Supplied data>
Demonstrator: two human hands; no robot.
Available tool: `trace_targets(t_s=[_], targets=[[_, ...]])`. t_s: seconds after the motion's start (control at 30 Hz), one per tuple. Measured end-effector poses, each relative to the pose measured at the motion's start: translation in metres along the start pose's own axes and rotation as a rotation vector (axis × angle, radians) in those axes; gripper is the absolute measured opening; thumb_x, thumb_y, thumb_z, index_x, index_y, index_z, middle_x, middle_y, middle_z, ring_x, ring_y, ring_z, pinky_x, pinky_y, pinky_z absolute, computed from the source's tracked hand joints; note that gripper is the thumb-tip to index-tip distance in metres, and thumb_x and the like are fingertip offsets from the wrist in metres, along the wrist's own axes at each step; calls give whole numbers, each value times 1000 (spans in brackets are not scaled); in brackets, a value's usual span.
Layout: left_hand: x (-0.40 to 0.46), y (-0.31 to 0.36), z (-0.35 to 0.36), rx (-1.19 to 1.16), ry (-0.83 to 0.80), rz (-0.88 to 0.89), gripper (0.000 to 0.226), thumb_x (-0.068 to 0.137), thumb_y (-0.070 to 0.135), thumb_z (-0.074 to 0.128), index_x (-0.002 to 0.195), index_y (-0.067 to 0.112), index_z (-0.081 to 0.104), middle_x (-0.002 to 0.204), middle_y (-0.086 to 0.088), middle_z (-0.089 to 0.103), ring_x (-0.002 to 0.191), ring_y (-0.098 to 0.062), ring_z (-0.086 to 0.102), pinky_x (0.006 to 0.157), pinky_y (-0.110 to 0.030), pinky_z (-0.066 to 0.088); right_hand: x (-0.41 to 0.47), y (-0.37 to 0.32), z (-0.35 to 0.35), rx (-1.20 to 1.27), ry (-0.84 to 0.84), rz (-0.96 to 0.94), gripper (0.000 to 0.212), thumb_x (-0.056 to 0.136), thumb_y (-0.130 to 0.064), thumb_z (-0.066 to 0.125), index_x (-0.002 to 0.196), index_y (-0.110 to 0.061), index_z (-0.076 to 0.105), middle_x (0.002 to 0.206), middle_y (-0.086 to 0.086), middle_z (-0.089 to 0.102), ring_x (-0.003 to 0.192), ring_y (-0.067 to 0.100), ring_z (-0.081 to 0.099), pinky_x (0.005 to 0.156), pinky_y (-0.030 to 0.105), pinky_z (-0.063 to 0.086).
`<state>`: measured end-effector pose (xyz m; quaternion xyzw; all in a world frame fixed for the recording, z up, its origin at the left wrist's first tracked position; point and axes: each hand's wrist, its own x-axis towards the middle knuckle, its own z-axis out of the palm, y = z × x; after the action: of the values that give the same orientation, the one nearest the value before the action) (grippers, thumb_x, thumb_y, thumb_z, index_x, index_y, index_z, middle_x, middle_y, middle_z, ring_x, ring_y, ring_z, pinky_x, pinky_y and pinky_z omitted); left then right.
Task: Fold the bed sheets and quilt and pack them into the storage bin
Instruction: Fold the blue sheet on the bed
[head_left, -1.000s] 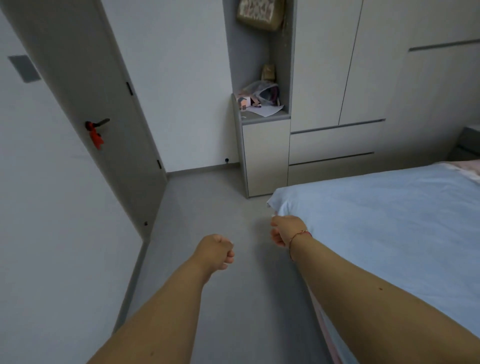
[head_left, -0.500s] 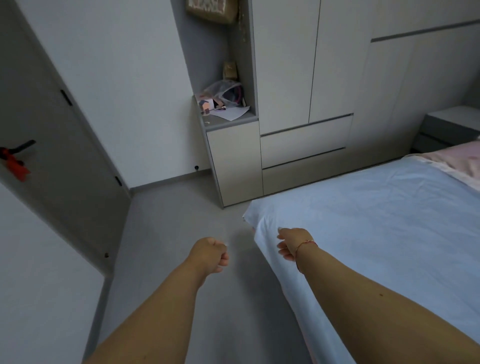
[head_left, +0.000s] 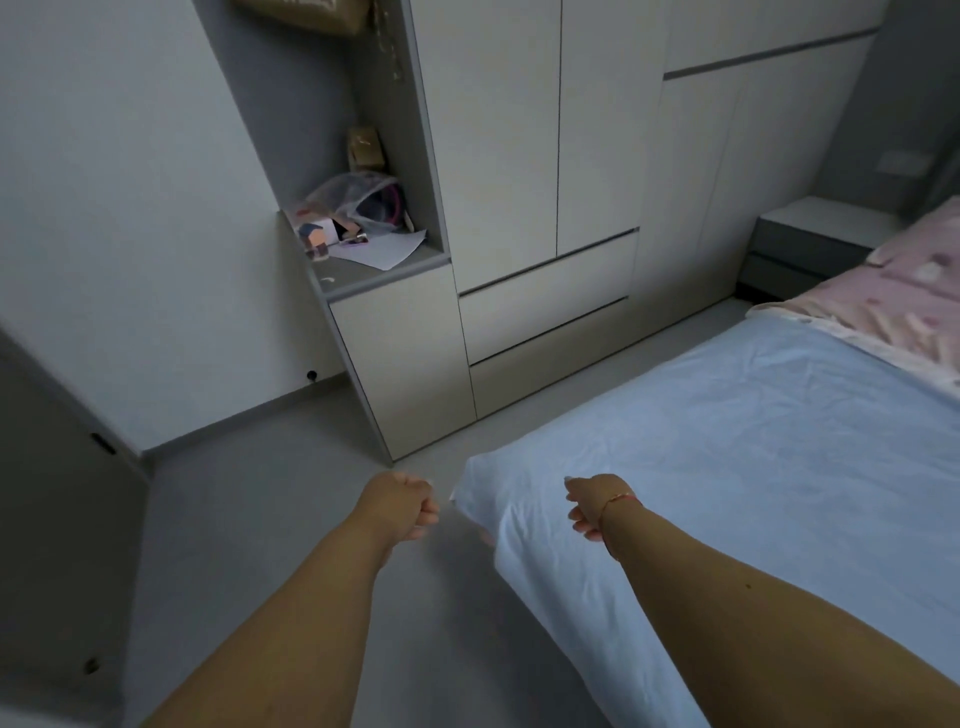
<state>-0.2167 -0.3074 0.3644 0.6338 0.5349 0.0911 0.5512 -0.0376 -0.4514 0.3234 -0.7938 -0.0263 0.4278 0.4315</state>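
A light blue bed sheet (head_left: 737, 467) lies spread over the bed on the right, its near corner hanging toward the floor. A pink patterned quilt (head_left: 904, 296) is bunched at the far right end of the bed. My left hand (head_left: 400, 506) is curled into a fist over the floor, just left of the sheet's corner, and holds nothing. My right hand (head_left: 592, 506), with a thin bracelet at the wrist, hovers over the sheet near that corner with its fingers curled; no cloth shows in its grip. No storage bin is in view.
A white wardrobe (head_left: 545, 182) with drawers lines the far wall. Its open shelf (head_left: 374, 260) holds papers and a plastic bag. A grey nightstand (head_left: 810, 239) stands by the bed's far end. Grey floor (head_left: 260, 519) runs between the bed and a door (head_left: 57, 493) at left.
The view has swung right, showing more of the bed, the pink quilt and the nightstand. Both fists now sit closer to the sheet's near corner, the right one over the sheet.
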Motion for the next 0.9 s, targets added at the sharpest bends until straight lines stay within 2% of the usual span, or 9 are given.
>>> trace_targets(t_s=[0.1,0.27,0.43,0.57,0.63,0.77,0.83,0.9], targets=[[37,6,7,-16,-38,-40,15,97,14,52,85,7,58,75,-10,62,63,-18,59,57,-27,47,27,-16,1,2,24,22,31,98,-30,45,93,-1,57,70,8,55,56,18,49,55,25,39],[99,23,23,33,-103,-102,16,97,13,50,83,7,56,75,-10,62,63,-20,59,55,-26,46,86,-46,-2,-4,55,76,33,98,-31,45,96,-1,58,71,8,56,58,18,51,62,29,42],[158,39,34,10,-73,-164,18,97,14,51,80,10,55,74,-10,61,63,-20,58,57,-25,45,148,-81,3,-41,13,82,41,99,-34,43,109,2,60,73,8,57,58,18,51,59,26,42],[193,40,46,-44,-64,-204,17,98,13,49,82,10,53,74,-10,59,62,-20,56,60,-27,45,187,-95,6,-66,7,87,43,99,-34,42,109,3,60,78,10,60,58,17,50,65,29,43],[209,36,53,-69,-75,-243,19,99,13,48,80,9,53,75,-11,58,63,-20,54,60,-26,45,207,-97,9,-77,18,111,43,99,-34,42,108,3,60,84,12,61,58,17,50,71,31,44],[244,21,55,-116,-71,-324,20,99,15,46,80,10,52,73,-10,57,61,-21,53,59,-26,43,246,-95,27,-147,22,152,37,99,-34,42,93,-1,58,83,13,61,58,17,50,81,35,49],[263,7,54,-116,-65,-361,21,99,17,46,81,10,53,71,-9,58,60,-21,55,59,-27,42,265,-88,40,-206,2,149,39,99,-34,42,95,0,61,88,14,61,65,21,54,79,34,46],[281,-6,51,-103,-67,-394,18,100,21,46,88,9,54,73,-9,60,61,-20,57,58,-26,43,283,-81,53,-290,-9,151,47,97,-38,42,105,3,63,94,15,64,81,27,58,87,37,47]])
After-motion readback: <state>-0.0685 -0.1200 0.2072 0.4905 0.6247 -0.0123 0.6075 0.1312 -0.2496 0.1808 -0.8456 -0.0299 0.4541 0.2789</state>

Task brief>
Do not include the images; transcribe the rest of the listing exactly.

Task solution>
Demonstrator: two human hands; no robot.
Available tool: `trace_targets(t_s=[_], targets=[[_, ...]])`. t_s: seconds after the motion's start (control at 30 Hz), one per tuple. Measured end-effector poses, each relative to the pose measured at the motion's start: translation in metres along the start pose's own axes and rotation as a rotation vector (axis × angle, radians) in those axes; gripper is the absolute measured opening; thumb_x, thumb_y, thumb_z, index_x, index_y, index_z, middle_x, middle_y, middle_z, ring_x, ring_y, ring_z, pinky_x, pinky_y, pinky_z absolute, computed from the source's tracked hand joints; note that gripper is the thumb-tip to index-tip distance in metres, and thumb_x and the like are fingertip offsets from the wrist in metres, along the wrist's own axes at each step; calls give whole numbers, each value times 1000 (spans in brackets are not scaled); in brackets, a value's usual span.
Layout: left_hand: x (-0.40 to 0.46), y (-0.31 to 0.36), z (-0.35 to 0.36), rx (-1.19 to 1.16), ry (-0.83 to 0.80), rz (-0.88 to 0.89), gripper (0.000 to 0.226), thumb_x (-0.068 to 0.137), thumb_y (-0.070 to 0.135), thumb_z (-0.074 to 0.128), index_x (-0.002 to 0.195), index_y (-0.067 to 0.112), index_z (-0.081 to 0.104), middle_x (-0.002 to 0.204), middle_y (-0.086 to 0.088), middle_z (-0.089 to 0.103), ring_x (-0.002 to 0.191), ring_y (-0.098 to 0.062), ring_z (-0.086 to 0.102), pinky_x (0.006 to 0.157), pinky_y (-0.110 to 0.030), pinky_z (-0.066 to 0.088); right_hand: x (-0.41 to 0.47), y (-0.37 to 0.32), z (-0.35 to 0.35), rx (-1.20 to 1.27), ry (-0.84 to 0.84), rz (-0.96 to 0.94), gripper (0.000 to 0.212), thumb_x (-0.056 to 0.136), thumb_y (-0.130 to 0.064), thumb_z (-0.066 to 0.125), index_x (-0.002 to 0.196), index_y (-0.110 to 0.061), index_z (-0.076 to 0.105), middle_x (0.002 to 0.206), middle_y (-0.086 to 0.086), middle_z (-0.089 to 0.102), ring_x (-0.003 to 0.192), ring_y (-0.067 to 0.100), ring_z (-0.081 to 0.099), pinky_x (0.005 to 0.156), pinky_y (-0.030 to 0.105), pinky_z (-0.063 to 0.086).
`<state>`: measured end-effector pose (xyz m; quaternion xyzw; all in a world frame fixed for the recording, z up, its origin at the left wrist's first tracked position; point and axes: each hand's wrist, its own x-axis towards the middle knuckle, its own z-axis out of the palm, y = z × x; after the action: of the values that give the same orientation, the one nearest the value before the action) (grippers, thumb_x, thumb_y, thumb_z, index_x, index_y, index_z, middle_x, middle_y, middle_z, ring_x, ring_y, ring_z, pinky_x, pinky_y and pinky_z omitted); left then right.
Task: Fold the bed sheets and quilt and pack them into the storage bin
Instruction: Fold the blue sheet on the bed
[head_left, -1.000s] 
[head_left, -0.500s] 
[head_left, +0.000s] 
<state>-0.2167 -0.3074 0.3644 0.6338 0.5349 0.0911 0.5512 -0.0376 -0.4514 0.3234 -0.7938 -0.0263 0.4278 0.4315</state>
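A light blue bed sheet (head_left: 737, 467) lies spread over the bed on the right, its near corner hanging toward the floor. A pink patterned quilt (head_left: 904, 296) is bunched at the far right end of the bed. My left hand (head_left: 400, 506) is curled into a fist over the floor, just left of the sheet's corner, and holds nothing. My right hand (head_left: 592, 506), with a thin bracelet at the wrist, hovers over the sheet near that corner with its fingers curled; no cloth shows in its grip. No storage bin is in view.
A white wardrobe (head_left: 545, 182) with drawers lines the far wall. Its open shelf (head_left: 374, 260) holds papers and a plastic bag. A grey nightstand (head_left: 810, 239) stands by the bed's far end. Grey floor (head_left: 260, 519) runs between the bed and a door (head_left: 57, 493) at left.
The view has swung right, showing more of the bed, the pink quilt and the nightstand. Both fists now sit closer to the sheet's near corner, the right one over the sheet.
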Motion for the next 0.9 s, targets added at the sharpest bends until straight lines stay within 2% of the usual span, or 9 are given.
>>> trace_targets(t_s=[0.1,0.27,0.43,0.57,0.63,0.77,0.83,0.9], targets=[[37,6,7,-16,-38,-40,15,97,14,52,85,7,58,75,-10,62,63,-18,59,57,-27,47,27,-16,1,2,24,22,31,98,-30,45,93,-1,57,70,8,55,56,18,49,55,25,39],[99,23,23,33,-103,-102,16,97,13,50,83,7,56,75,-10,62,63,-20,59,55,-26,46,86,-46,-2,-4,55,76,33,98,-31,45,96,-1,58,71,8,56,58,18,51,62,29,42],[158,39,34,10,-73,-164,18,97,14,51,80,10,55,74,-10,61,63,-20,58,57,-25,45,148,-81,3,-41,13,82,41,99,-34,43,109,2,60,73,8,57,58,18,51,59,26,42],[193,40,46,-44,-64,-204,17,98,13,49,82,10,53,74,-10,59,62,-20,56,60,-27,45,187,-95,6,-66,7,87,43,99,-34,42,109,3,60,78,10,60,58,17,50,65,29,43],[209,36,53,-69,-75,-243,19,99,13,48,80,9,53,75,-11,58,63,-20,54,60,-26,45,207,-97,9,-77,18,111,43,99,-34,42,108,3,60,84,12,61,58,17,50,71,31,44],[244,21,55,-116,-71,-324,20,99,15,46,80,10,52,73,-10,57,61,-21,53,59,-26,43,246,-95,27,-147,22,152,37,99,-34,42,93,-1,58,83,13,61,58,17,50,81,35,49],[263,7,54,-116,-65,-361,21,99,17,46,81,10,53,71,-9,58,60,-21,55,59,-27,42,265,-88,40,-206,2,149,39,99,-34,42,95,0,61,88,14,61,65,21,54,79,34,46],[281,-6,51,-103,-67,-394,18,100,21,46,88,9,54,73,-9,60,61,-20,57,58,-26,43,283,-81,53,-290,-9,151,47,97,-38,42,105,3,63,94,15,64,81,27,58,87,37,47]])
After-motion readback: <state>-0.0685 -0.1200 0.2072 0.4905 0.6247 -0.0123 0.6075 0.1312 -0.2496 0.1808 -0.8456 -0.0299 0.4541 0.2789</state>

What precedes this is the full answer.